- [ACTIVITY]: Your output should be the complete listing, word for word, with no pictures in it.

::: DATASET SECTION

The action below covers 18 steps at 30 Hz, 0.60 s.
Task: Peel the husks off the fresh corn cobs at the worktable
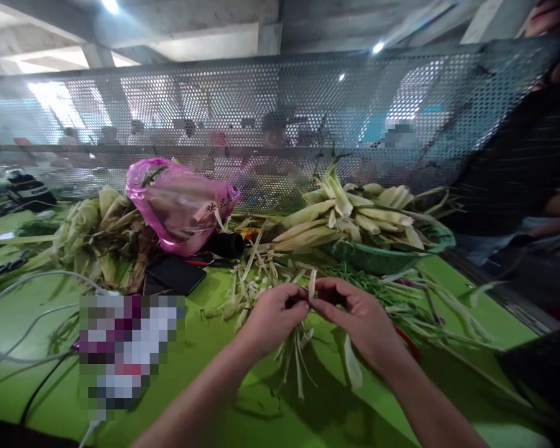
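My left hand (273, 316) and my right hand (357, 317) meet over the green table (205, 386), both pinched on a small bundle of pale corn husk strips (312, 287). The strips poke up between my fingertips and hang down below my hands (298, 361). More loose husk strips (252, 280) lie scattered on the table just beyond my hands.
A green basket (387, 258) piled with husked corn stands at the back right. A heap of unhusked corn (98, 236), a pink plastic bag (177, 208) and a black phone (175, 274) lie at the left. White cables (23, 311) cross the left side. A perforated metal screen (280, 118) backs the table. Another person (532, 162) is at the right.
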Each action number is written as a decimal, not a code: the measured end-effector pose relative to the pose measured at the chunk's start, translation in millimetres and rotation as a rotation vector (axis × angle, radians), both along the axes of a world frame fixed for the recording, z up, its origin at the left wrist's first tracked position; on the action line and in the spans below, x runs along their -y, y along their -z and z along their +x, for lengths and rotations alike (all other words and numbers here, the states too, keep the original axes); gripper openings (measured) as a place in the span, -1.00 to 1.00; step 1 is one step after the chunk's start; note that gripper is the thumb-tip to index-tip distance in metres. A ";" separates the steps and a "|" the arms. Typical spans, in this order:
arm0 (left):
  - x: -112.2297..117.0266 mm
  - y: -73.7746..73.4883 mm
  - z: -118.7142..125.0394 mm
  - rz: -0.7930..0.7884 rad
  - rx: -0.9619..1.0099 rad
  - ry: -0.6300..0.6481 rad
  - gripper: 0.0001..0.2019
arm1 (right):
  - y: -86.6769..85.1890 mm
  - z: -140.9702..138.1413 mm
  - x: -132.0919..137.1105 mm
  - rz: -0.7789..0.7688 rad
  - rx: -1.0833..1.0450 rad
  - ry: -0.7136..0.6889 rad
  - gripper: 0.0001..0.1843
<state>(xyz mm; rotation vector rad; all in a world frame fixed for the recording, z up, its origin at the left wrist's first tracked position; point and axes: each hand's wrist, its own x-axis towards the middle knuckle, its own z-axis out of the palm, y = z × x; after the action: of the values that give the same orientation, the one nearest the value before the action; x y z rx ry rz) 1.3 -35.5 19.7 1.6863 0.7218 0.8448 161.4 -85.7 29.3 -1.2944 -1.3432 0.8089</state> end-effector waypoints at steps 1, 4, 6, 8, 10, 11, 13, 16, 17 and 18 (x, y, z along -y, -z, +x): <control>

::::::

- [ANSWER TO THIS TASK]:
The action below covers 18 steps at 30 Hz, 0.60 s.
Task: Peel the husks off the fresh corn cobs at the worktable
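My left hand (273, 316) and my right hand (357, 317) meet over the green table (205, 386), both pinched on a small bundle of pale corn husk strips (312, 287). The strips poke up between my fingertips and hang down below my hands (298, 361). More loose husk strips (252, 280) lie scattered on the table just beyond my hands.
A green basket (387, 258) piled with husked corn stands at the back right. A heap of unhusked corn (98, 236), a pink plastic bag (177, 208) and a black phone (175, 274) lie at the left. White cables (23, 311) cross the left side. A perforated metal screen (280, 118) backs the table. Another person (532, 162) is at the right.
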Each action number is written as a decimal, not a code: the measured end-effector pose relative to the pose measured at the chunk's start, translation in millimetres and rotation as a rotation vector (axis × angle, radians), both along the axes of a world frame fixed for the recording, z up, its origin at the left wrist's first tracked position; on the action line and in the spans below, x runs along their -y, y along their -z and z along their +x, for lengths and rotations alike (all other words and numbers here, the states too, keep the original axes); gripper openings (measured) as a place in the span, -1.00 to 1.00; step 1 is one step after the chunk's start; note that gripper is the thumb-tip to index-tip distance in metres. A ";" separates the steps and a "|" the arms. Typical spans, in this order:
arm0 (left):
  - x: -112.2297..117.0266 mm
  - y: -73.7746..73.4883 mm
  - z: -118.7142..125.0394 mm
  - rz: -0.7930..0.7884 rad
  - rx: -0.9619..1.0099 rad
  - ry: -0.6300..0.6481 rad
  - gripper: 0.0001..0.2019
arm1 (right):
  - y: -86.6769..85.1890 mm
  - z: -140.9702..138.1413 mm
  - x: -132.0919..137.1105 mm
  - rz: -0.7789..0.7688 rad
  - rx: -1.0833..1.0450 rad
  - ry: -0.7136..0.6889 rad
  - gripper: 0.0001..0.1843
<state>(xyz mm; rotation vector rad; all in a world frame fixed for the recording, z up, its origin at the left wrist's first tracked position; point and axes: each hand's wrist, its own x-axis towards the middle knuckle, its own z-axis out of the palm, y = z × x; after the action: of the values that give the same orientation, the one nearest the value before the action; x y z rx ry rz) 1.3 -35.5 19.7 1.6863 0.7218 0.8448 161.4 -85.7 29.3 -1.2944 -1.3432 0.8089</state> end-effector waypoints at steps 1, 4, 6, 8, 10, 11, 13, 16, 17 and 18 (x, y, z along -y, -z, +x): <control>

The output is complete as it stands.